Не желая, наверно, попусту тратить время, Шимон без всяких предисловий спросил:
– Что пьете? Коньяк? Виски?
– Уже не пью.
– Да вы не стесняйтесь. Чувствуйте себя как дома, как и они, – он вдруг добродушно улыбнулся, обвел рукой книжную полку и продолжил: – Как видите, у меня квартируют многие писатели. И вы с вашими «Слезами и молитвами…» тоже.
– Вы читали мой роман? – не то с радостью, не то с удивлением произнес я, польщенный его признанием.
– Не только читал. Но даже порекомендовал его итальянцам. Разве вам не звонили из Милана, из издательства Фельтринелли?
– Звонили. Собираются договор заключить, – ответил я, поблагодарив.
– Не стоит благодарности. Хорошая книга и без проводника не заплутает. Рано или поздно дойдет куда надо.
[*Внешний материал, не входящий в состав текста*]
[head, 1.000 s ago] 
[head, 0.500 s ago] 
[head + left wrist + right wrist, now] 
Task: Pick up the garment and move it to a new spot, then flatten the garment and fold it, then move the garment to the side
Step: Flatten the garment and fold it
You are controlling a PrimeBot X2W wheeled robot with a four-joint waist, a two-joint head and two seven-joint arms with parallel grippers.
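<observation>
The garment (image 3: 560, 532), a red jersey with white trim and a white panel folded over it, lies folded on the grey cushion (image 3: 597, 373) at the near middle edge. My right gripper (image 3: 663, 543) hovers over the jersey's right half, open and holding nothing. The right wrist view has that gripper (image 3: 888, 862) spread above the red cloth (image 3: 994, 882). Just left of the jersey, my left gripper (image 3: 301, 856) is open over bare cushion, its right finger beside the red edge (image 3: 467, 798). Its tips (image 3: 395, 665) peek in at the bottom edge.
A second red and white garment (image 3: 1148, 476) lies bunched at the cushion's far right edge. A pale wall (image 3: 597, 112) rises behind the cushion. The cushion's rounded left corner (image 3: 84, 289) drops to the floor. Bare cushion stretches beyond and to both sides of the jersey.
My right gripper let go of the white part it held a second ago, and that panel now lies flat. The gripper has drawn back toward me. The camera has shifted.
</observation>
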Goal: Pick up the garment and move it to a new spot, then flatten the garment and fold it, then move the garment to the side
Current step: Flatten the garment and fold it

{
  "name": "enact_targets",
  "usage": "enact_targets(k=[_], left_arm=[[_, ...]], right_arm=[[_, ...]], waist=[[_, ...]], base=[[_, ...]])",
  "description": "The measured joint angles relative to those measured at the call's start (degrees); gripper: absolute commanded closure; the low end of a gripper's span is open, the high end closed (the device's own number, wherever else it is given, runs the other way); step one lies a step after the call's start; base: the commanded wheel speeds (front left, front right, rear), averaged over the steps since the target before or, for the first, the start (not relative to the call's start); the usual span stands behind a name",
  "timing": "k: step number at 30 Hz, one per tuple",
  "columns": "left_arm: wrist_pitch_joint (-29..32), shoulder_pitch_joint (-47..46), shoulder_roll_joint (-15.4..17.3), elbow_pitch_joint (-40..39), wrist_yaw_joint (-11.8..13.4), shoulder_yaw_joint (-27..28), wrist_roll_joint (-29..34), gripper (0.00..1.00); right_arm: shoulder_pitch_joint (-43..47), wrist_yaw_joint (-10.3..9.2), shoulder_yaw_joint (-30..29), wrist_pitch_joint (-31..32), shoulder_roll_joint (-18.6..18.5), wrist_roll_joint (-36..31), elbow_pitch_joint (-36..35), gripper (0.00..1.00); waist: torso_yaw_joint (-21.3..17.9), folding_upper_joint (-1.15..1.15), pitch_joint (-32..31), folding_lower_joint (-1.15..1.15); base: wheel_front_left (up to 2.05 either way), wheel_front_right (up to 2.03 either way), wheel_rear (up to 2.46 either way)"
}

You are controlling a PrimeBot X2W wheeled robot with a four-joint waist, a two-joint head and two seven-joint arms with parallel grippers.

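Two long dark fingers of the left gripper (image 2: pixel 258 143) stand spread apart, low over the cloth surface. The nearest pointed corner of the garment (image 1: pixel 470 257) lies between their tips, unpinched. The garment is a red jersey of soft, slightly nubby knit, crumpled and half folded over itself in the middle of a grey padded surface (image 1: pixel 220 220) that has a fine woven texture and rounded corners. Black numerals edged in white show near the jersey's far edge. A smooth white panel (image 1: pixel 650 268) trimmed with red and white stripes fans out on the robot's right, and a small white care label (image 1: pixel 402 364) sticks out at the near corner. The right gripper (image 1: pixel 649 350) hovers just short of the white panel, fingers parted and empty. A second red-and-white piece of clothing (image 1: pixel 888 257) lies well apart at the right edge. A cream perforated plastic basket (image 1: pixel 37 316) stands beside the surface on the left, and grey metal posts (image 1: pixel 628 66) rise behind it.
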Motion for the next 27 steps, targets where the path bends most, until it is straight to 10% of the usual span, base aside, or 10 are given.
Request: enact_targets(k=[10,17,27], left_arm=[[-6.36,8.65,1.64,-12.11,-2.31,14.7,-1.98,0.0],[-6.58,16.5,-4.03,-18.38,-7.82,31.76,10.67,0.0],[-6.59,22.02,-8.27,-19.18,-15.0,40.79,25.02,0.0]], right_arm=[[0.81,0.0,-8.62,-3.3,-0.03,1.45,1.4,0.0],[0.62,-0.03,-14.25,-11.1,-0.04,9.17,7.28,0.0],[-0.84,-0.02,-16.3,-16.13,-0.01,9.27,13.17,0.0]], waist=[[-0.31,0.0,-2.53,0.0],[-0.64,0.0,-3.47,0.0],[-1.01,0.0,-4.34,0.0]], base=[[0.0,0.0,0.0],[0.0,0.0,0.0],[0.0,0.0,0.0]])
Мы сидели и неспешно беседовали о книгах, в кабинете их было не счесть, как и рукописей, которыми был завален письменный стол. Говорили о том, о чем два еврея толковали бы и на Северном полюсе – конечно же, о евреях, о том, что хорошо для евреев и что плохо; и о близкой сердцу русско-еврейской литературе, о которой с такой страстью писал Шимон. Он подробно расспрашивал меня о съезде народных депутатов в Москве, утверждая, что горбачевский крокодил, то бишь «социализм с человеческим лицом» – полнейшая чушь; с неброской настойчивостью допытывался о «поющей революции» в Литве, спрашивал, извлекут ли после победы литовцы уроки из своего кровавого прошлого. О чем бы ни заходила речь, Шимон ненавязчиво, с завидной непринужденностью демонстрировал свою человеческую и профессиональную основательность, свои прямо-таки невероятные познания и непоколебимую позицию гражданина мира, которому дорого все, что ведет к взаимопониманию между людьми, и ненавистно то, что угнетает их, сталкивает и разъединяет. Не опускаясь до дешевого, повсеместно востребованного национализма, он ратовал за национальную неповторимость и особое предназначение каждого народа – и не только избранного.